Exercise requirements
Read through the lines below and copy the ones holding the string "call".

Stored entries
──────────

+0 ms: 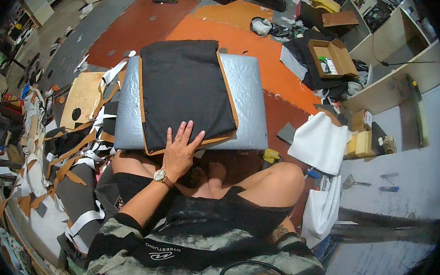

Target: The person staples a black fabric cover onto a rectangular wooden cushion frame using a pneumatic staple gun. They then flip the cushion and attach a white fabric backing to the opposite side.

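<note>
My left hand [181, 150], with a watch [160, 175] on its wrist, lies palm down with fingers spread. Its fingertips press on the near edge of a black fabric piece [183, 91], whose tan edging shows along both sides and the front. That fabric rests on a silvery, film-covered block or cushion [245, 99] in front of my crossed legs. Only part of my right arm shows, beside my right thigh; the right hand is out of sight.
Tan, white and black scraps [79, 153] pile up on the left beside a tan board [81, 99]. On the right are white cloth [318, 142], an open cardboard box [345, 58], yellow blocks [360, 144] and a low white-topped surface with small tools. Orange and brown flooring [238, 35] extends ahead.
</note>
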Action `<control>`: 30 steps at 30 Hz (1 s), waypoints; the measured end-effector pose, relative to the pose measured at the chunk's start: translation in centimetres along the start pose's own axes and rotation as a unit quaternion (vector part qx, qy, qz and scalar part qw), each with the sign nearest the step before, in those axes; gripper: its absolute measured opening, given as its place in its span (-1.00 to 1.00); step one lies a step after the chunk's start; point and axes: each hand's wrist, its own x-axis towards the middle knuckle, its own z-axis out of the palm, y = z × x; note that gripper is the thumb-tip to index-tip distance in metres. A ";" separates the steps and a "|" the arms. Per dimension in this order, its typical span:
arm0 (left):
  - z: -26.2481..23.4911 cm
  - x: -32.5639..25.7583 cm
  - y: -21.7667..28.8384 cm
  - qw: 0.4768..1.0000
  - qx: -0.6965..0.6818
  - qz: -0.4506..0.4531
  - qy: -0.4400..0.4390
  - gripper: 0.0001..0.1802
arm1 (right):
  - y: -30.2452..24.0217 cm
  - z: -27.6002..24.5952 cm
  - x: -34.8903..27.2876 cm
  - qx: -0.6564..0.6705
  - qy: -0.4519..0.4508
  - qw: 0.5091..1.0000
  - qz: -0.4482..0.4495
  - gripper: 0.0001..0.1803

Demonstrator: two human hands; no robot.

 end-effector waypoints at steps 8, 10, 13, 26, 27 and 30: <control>0.1 -0.5 0.0 1.000 -0.009 -0.006 -0.001 -0.33 | 0.4 2.3 1.3 -0.017 -0.044 0.999 0.012 -0.23; 0.3 -0.8 -0.2 1.000 -0.002 0.003 0.005 -0.32 | 1.0 2.1 1.2 -0.016 -0.050 0.999 0.012 -0.20; 0.6 -0.9 -0.2 1.000 0.000 0.002 0.020 -0.32 | 2.1 1.2 0.6 -0.008 -0.056 0.998 0.008 -0.16; 3.2 -1.5 0.0 0.992 -0.052 -0.019 0.113 -0.33 | -2.1 -25.6 -13.6 0.193 0.231 0.949 -0.096 -0.28; 3.2 -1.7 0.0 0.992 -0.055 -0.024 0.115 -0.33 | -7.2 -26.7 -17.4 0.277 0.225 0.918 -0.173 -0.51; 3.8 -1.4 0.1 0.989 -0.067 -0.021 0.130 -0.33 | -16.3 -27.4 -23.9 0.416 0.169 0.877 -0.173 -0.69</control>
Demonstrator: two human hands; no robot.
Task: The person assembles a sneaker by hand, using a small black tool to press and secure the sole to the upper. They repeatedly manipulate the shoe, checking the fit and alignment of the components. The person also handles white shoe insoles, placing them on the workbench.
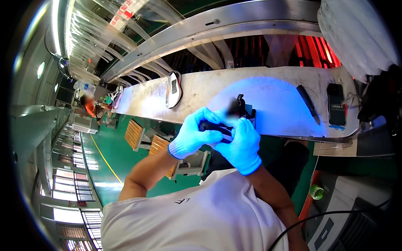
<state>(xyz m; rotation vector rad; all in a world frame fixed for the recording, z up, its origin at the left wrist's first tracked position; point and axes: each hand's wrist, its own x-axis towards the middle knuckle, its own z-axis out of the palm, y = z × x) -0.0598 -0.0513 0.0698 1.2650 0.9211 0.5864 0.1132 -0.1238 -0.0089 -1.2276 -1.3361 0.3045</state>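
Note:
Both my hands wear white knit gloves that look bright blue under a blue light. Between them, in front of the bench edge, is a black shoe with pale stripes, mostly covered by the fingers. My left hand [193,133] wraps round one end of the black shoe [209,126], thumb across its near side. Pressed against the striped side is my right hand [243,144], its fingers bent and closed on the shoe. Just beyond the gloves, a small black device [239,108] stands on the bench, partly blurred.
On the long pale bench [201,85] lie a white-and-black shoe [173,90], a black-handled tool [308,104] and a dark phone [336,104]. A metal rail [217,23] and red-lit conveyor [314,51] run behind. Wooden-topped stools [135,134] stand left; another person [89,106] sits far left.

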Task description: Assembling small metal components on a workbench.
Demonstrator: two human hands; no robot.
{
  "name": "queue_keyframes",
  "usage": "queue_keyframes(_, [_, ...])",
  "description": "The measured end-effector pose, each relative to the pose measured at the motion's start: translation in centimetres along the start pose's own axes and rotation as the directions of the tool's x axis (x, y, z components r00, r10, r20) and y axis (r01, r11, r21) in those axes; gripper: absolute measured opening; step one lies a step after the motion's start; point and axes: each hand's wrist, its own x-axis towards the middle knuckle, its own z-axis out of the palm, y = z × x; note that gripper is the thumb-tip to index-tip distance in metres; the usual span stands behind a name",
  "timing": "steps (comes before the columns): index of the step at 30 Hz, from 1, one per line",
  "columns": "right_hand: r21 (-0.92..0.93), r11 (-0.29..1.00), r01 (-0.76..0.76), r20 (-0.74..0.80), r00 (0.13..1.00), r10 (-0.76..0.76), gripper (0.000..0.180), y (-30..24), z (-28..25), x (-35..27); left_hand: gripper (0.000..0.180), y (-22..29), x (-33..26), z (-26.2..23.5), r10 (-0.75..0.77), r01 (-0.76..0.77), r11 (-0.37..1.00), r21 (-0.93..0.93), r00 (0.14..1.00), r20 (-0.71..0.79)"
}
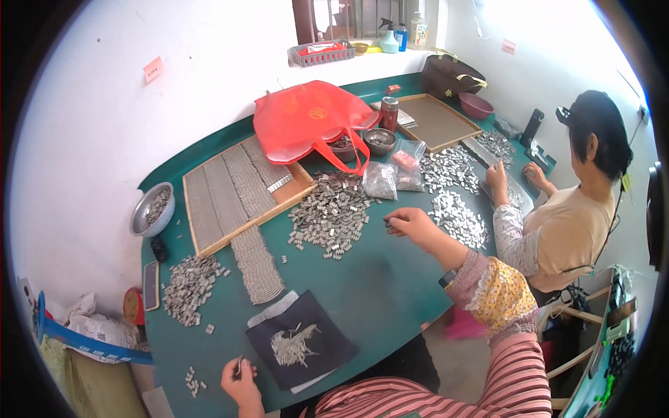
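My right hand (410, 224) reaches out over the green table (362, 285), fingers curled together beside a heap of small grey metal pieces (332, 212); whether it holds any piece I cannot tell. My left hand (239, 377) is low at the table's near edge, pinching a few thin metal pins. Just right of it lies a dark cloth (301, 339) with a bundle of thin pins (293, 345) on it. A strip of neatly lined-up pieces (257, 263) lies between the cloth and a wooden tray (237, 188) filled with rows of pieces.
Another person (571, 202) sits at the right, hands on a pile of pieces (456, 216). A red bag (310, 118), metal bowls (152, 209), a second tray (435, 120), a phone (150, 284) and another heap (188, 285) crowd the table.
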Motion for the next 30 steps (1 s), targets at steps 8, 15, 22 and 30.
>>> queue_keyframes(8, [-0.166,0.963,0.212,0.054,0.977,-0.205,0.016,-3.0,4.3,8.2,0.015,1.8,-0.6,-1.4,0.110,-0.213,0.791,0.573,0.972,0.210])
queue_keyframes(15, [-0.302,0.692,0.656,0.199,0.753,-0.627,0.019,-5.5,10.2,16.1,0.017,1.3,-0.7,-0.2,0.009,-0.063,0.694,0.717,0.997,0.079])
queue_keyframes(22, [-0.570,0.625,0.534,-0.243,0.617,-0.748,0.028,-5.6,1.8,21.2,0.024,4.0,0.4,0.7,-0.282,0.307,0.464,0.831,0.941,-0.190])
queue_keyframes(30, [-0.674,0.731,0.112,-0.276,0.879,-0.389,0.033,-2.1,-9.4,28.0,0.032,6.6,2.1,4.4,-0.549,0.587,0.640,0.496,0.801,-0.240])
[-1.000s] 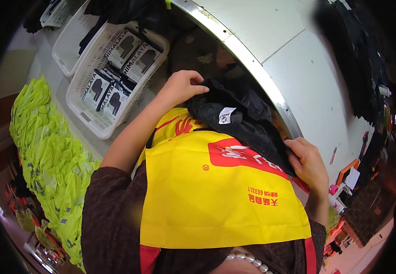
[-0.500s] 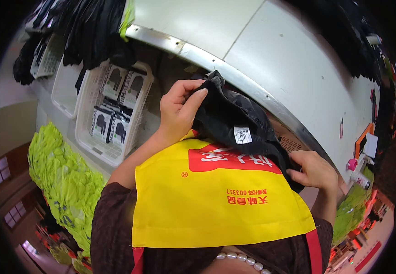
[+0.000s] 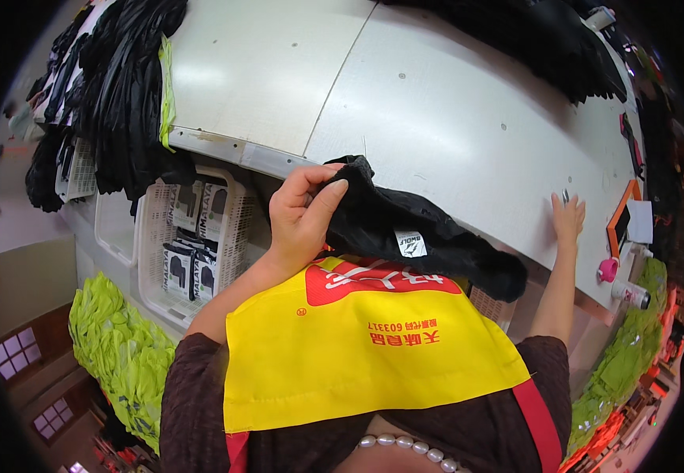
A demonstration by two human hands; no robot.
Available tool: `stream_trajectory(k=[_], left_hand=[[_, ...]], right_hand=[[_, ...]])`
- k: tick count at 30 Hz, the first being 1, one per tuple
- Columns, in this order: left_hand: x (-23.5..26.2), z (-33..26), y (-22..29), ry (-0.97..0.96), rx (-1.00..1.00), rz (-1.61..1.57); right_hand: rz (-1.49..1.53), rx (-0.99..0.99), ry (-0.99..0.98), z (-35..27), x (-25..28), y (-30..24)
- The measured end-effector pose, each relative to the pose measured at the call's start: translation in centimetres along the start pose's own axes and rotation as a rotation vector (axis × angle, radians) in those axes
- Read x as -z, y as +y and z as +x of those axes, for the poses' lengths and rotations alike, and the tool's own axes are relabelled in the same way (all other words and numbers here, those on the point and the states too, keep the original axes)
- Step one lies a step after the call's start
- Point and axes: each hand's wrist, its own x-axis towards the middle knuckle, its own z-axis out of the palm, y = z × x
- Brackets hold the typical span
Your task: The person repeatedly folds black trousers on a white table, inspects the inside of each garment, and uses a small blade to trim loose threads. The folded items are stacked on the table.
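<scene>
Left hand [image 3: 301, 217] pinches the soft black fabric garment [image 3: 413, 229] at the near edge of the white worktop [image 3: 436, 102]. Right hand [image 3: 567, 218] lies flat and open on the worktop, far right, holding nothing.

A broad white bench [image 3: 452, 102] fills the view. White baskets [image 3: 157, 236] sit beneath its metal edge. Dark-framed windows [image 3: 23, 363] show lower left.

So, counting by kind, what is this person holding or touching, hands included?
Hands: 2, the left hand and the right hand
Black garment: 1, in the left hand
White table: 1, under the right hand
Total: 4
</scene>
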Motion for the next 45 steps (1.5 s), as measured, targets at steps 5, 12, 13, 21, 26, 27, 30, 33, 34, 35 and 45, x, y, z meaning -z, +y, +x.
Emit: stream_trajectory(k=[5, 12, 13, 21, 26, 27, 30, 33, 34, 35, 45], left_hand=[[-1.7, 1.1, -0.1, 0.062, 0.127, -0.032], [-3.2, 2.6, -1.2, 0.099, 0.374, -0.287], [-3.5, 2.8, -1.3, 0.100, 0.417, -0.322], [-4.4, 3.1, -2.0, 0.117, 0.520, -0.434], [-4.7, 3.2, -2.0, 0.137, 0.520, -0.427], [-4.7, 3.2, -1.9, 0.142, 0.521, -0.427], [-4.7, 3.1, -2.0, 0.146, 0.527, -0.426], [-4.7, 3.0, -2.0, 0.148, 0.524, -0.420], [-4.7, 3.0, -2.0, 0.150, 0.522, -0.417], [-4.7, 3.0, -2.0, 0.143, 0.520, -0.417], [-4.6, 3.2, -2.0, 0.108, 0.530, -0.405]], right_hand=[[0.113, 0.022, -0.026, 0.9, -4.0, 2.5], [1.266, -0.119, -0.488, 3.4, 3.6, -5.1], [1.308, 0.056, -0.550, 3.0, 6.2, -7.5], [1.282, 0.900, -1.042, -2.5, 18.0, -21.7], [1.401, 1.079, -1.170, -3.4, 18.0, -23.6], [1.391, 1.061, -1.199, -3.4, 17.9, -23.7], [1.394, 1.055, -1.224, -3.4, 17.8, -23.9], [1.425, 1.108, -1.170, -3.8, 18.1, -24.4], [1.407, 1.110, -1.183, -3.7, 18.3, -24.4], [1.390, 1.112, -1.195, -3.6, 18.4, -24.5], [1.449, 1.146, -0.991, -4.6, 18.3, -25.1]])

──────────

Response area
- The measured end-effector pose, each relative to the pose measured at the call's start: translation in centimetres along the start pose's own axes and rotation as a rotation vector (axis × angle, radians) in those axes
- Step one lies a step after the call's start

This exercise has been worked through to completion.